Toutefois, ces initiatives ne sont qu’amorcées et se heurtent encore aux résistances de certains représentants de l’État. La grande majorité des victimes de viol en Afrique du Sud et dans la région n’ont toujours pas accès aux traitements qui pourraient leur sauver la vie.

Contrastant avec ces évolutions positives, la situation des droits humains pour les femmes au Zimbabwe et au Swaziland s’est détérioré. Au Swaziland, la discrimination judiciaire permanente et le déni des droits sociaux et économiques exacerbent la vulnérabilité des femmes et des jeunes filles face aux violences sexuelles et domestiques et à l’épidémie du sida. La crise constitutionnelle que traverse actuellement ce pays pourrait nuire davantage encore au droit des femmes à la justice et à des recours effectifs.

Quant au Zimbabwe, la crise profonde de légitimité politique et les violations systématiques des droits humains - notamment les sévices sexuels à motivation politique envers les opposants présumés du gouvernement - ont compromis les réformes en matière de législation, de police et de santé, qui auraient facilité l’accès des femmes à la justice et aux services médicaux. Les femmes et les jeunes filles, particulièrement celles qui vivent dans les zones rurales, comptent parmi les plus vulnérables face à l’épidémie du VIH et sont menacées par la pénurie alimentaire de grande ampleur qui sévit au Zimbabwe comme au Swaziland.

Dans le cadre de la campagne internationalement reconnue des 16 jours d’activisme contre la violence faite aux femmes (du 25 novembre au 10 décembre), Amnesty International demande aux gouvernements d’Afrique australe, avec le soutien de la communauté internationale, d’afficher leur volonté politique en traitant les causes multiples de la violence dont sont victimes les femmes et les jeunes filles.
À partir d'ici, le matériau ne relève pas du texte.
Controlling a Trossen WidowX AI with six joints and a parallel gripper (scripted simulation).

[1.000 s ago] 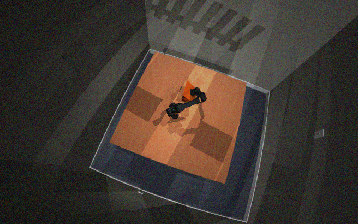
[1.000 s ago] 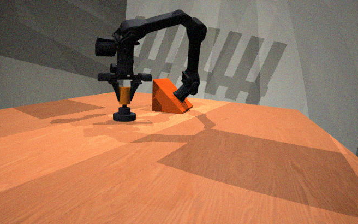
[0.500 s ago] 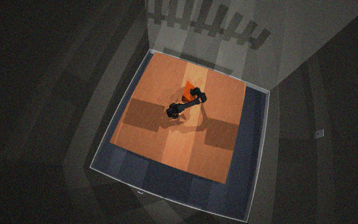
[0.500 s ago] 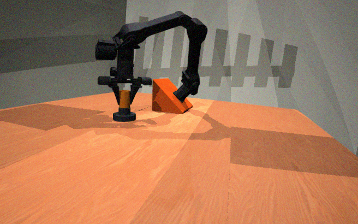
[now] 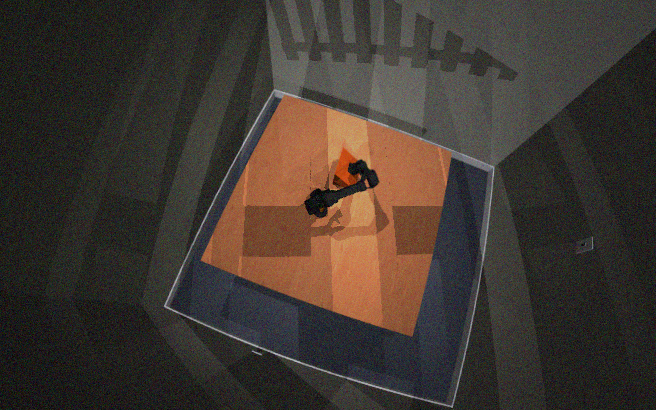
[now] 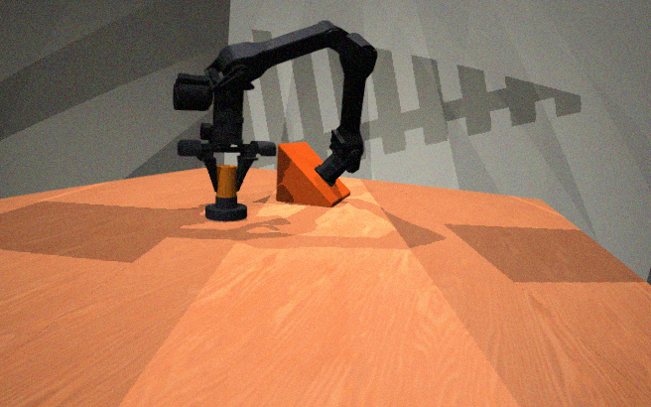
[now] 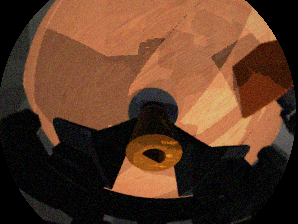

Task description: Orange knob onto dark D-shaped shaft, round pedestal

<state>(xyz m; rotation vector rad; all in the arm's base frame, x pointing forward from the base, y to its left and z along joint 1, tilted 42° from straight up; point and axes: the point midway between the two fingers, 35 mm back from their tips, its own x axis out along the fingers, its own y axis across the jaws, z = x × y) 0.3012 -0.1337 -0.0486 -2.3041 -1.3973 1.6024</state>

Ces gouvernements doivent promouvoir et protéger avec détermination les droits énoncés dans la Convention internationale sur l’élimination de toutes les formes de discrimination à l’égard des femmes et son Protocole facultatif, dans la Déclaration sur l’élimination de la violence contre les femmes (ONU), dans la Charte africaine des droits de l’homme et des peuples et dans la Déclaration sur le genre et le développement, signée par les chefs d’État membres de la Communauté de développement de l’Afrique australe (SADC), ainsi que dans son addendum sur la Prévention et l’éradication de la violence contre les femmes et les enfants. Amnesty International exhorte les gouvernements de cette région du monde à promouvoir l’adoption et l’entrée en vigueur rapide du projet de protocole à la Charte africaine des droits des femmes en Afrique.